▸ **YOUR INSTRUCTIONS**
Please retype the listing below exactly, from its opening line through the line where "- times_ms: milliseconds" appears.

▸ **PROVIDED RECORDS**
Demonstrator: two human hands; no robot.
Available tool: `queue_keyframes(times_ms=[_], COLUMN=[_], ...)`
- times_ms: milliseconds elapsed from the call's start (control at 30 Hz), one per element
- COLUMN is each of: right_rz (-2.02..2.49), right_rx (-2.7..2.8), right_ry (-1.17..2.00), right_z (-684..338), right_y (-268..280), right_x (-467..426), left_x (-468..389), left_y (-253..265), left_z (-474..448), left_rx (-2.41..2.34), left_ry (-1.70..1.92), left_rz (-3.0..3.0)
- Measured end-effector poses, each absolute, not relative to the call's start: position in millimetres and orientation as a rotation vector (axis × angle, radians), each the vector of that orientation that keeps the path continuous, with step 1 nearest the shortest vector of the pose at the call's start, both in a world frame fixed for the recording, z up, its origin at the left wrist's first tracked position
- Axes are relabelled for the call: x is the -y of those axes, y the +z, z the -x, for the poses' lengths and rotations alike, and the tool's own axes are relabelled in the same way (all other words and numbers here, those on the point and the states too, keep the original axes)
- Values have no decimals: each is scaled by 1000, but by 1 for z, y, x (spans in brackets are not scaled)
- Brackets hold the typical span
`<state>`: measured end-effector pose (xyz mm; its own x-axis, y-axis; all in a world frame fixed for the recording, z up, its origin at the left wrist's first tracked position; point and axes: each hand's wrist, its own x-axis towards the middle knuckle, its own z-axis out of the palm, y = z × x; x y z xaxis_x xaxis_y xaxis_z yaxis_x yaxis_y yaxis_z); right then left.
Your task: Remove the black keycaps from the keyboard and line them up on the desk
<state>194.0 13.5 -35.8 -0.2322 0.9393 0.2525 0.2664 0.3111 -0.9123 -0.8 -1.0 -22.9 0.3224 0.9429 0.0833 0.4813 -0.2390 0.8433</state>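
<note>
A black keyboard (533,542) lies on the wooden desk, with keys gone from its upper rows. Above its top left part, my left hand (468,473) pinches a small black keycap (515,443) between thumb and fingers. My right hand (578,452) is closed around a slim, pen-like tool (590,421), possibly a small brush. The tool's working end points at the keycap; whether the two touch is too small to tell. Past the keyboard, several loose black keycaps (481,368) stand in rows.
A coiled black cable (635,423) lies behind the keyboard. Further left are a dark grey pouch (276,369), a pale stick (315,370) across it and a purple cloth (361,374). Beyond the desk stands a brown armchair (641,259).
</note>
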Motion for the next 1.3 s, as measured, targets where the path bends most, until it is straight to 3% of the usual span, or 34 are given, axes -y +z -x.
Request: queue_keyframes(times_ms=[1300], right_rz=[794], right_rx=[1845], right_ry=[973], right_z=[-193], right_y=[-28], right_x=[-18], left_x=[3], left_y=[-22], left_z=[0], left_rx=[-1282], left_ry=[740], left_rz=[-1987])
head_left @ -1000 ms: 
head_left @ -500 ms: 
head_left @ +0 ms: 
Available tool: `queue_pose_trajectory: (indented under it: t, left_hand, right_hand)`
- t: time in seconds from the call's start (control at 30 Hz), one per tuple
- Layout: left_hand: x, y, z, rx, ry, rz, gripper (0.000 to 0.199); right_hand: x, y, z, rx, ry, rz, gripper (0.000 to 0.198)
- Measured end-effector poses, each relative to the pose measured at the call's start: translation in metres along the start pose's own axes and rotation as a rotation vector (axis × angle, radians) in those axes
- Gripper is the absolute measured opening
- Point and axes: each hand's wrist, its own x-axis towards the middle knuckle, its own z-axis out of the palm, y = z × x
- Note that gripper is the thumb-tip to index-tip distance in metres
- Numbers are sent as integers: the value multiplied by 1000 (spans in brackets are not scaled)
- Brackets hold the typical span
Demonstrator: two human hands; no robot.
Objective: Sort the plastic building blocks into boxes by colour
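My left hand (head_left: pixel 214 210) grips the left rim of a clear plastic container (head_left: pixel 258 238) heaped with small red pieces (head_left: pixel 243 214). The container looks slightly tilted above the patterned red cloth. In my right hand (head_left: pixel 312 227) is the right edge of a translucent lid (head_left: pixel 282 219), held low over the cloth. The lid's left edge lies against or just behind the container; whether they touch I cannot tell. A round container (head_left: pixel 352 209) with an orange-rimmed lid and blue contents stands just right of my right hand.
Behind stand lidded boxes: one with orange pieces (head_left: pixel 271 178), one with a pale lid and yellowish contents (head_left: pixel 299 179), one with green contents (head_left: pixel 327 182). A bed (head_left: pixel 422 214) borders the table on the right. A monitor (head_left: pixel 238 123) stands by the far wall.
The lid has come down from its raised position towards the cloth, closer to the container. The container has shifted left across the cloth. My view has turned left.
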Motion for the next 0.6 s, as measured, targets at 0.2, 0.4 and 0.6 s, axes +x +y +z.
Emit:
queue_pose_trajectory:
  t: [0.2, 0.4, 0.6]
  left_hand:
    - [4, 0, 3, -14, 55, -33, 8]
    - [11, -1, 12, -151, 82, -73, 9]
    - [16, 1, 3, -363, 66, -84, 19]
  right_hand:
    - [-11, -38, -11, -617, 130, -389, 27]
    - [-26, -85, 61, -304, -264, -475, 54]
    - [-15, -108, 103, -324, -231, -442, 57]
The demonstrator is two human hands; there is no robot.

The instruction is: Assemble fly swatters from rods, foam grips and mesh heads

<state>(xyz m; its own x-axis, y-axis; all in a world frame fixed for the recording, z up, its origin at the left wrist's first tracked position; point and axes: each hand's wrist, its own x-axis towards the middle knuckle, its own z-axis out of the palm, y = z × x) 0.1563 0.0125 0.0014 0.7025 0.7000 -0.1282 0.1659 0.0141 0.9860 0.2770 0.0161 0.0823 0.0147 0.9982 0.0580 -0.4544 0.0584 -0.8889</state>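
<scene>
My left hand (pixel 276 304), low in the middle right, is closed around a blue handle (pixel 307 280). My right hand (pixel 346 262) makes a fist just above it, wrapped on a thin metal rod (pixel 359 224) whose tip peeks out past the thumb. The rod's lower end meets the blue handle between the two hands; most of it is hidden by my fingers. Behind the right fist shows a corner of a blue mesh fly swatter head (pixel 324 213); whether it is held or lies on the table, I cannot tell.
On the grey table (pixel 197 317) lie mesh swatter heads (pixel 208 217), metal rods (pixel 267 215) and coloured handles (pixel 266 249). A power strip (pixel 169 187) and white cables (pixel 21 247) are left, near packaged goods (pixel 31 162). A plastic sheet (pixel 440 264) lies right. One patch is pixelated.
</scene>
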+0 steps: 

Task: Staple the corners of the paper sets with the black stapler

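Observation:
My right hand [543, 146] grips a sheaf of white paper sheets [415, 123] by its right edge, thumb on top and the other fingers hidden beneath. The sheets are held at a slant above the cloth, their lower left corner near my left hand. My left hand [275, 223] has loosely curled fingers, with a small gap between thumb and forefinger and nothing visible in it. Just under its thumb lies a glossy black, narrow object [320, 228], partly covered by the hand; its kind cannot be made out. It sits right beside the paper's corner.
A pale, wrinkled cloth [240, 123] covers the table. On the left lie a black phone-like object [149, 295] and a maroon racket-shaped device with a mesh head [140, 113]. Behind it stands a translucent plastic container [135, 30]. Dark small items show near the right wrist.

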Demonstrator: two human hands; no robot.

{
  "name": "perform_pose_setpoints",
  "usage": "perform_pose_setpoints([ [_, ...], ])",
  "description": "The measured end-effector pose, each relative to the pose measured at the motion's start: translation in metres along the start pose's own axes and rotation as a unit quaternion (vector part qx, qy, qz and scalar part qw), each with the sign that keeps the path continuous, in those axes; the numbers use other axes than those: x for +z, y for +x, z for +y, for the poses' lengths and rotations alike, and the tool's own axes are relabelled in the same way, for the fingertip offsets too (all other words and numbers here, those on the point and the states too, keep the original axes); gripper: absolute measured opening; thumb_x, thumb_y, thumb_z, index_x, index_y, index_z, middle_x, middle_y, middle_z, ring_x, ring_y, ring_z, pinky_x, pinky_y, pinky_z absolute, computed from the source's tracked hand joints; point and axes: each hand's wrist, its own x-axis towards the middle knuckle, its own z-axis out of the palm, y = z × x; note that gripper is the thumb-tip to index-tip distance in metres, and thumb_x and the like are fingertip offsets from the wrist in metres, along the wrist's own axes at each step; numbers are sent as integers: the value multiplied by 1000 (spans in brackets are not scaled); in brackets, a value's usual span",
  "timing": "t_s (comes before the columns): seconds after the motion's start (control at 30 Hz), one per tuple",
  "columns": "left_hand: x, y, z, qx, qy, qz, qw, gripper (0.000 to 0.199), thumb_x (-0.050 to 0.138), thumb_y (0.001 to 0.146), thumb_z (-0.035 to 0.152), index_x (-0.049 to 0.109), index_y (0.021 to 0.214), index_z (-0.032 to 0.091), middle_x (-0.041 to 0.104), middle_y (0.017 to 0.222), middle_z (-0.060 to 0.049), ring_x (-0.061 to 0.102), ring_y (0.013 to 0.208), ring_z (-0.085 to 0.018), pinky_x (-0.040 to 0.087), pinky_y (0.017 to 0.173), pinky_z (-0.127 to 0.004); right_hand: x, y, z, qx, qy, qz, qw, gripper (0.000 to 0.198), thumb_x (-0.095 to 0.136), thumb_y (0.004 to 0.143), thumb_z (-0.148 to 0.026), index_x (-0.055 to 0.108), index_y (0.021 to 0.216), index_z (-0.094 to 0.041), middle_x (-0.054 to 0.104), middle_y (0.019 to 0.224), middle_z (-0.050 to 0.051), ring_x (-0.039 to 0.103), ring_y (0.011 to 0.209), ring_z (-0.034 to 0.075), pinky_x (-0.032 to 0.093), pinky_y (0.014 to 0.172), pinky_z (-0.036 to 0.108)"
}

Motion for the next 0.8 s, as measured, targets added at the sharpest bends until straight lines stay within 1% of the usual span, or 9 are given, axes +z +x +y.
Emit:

▸ **WRITTEN ANSWER**
Demonstrator: two human hands; no robot.
Available tool: `queue_keyframes(times_ms=[_], COLUMN=[_], ...)`
- times_ms: milliseconds elapsed from the call's start (control at 30 Hz), one per element

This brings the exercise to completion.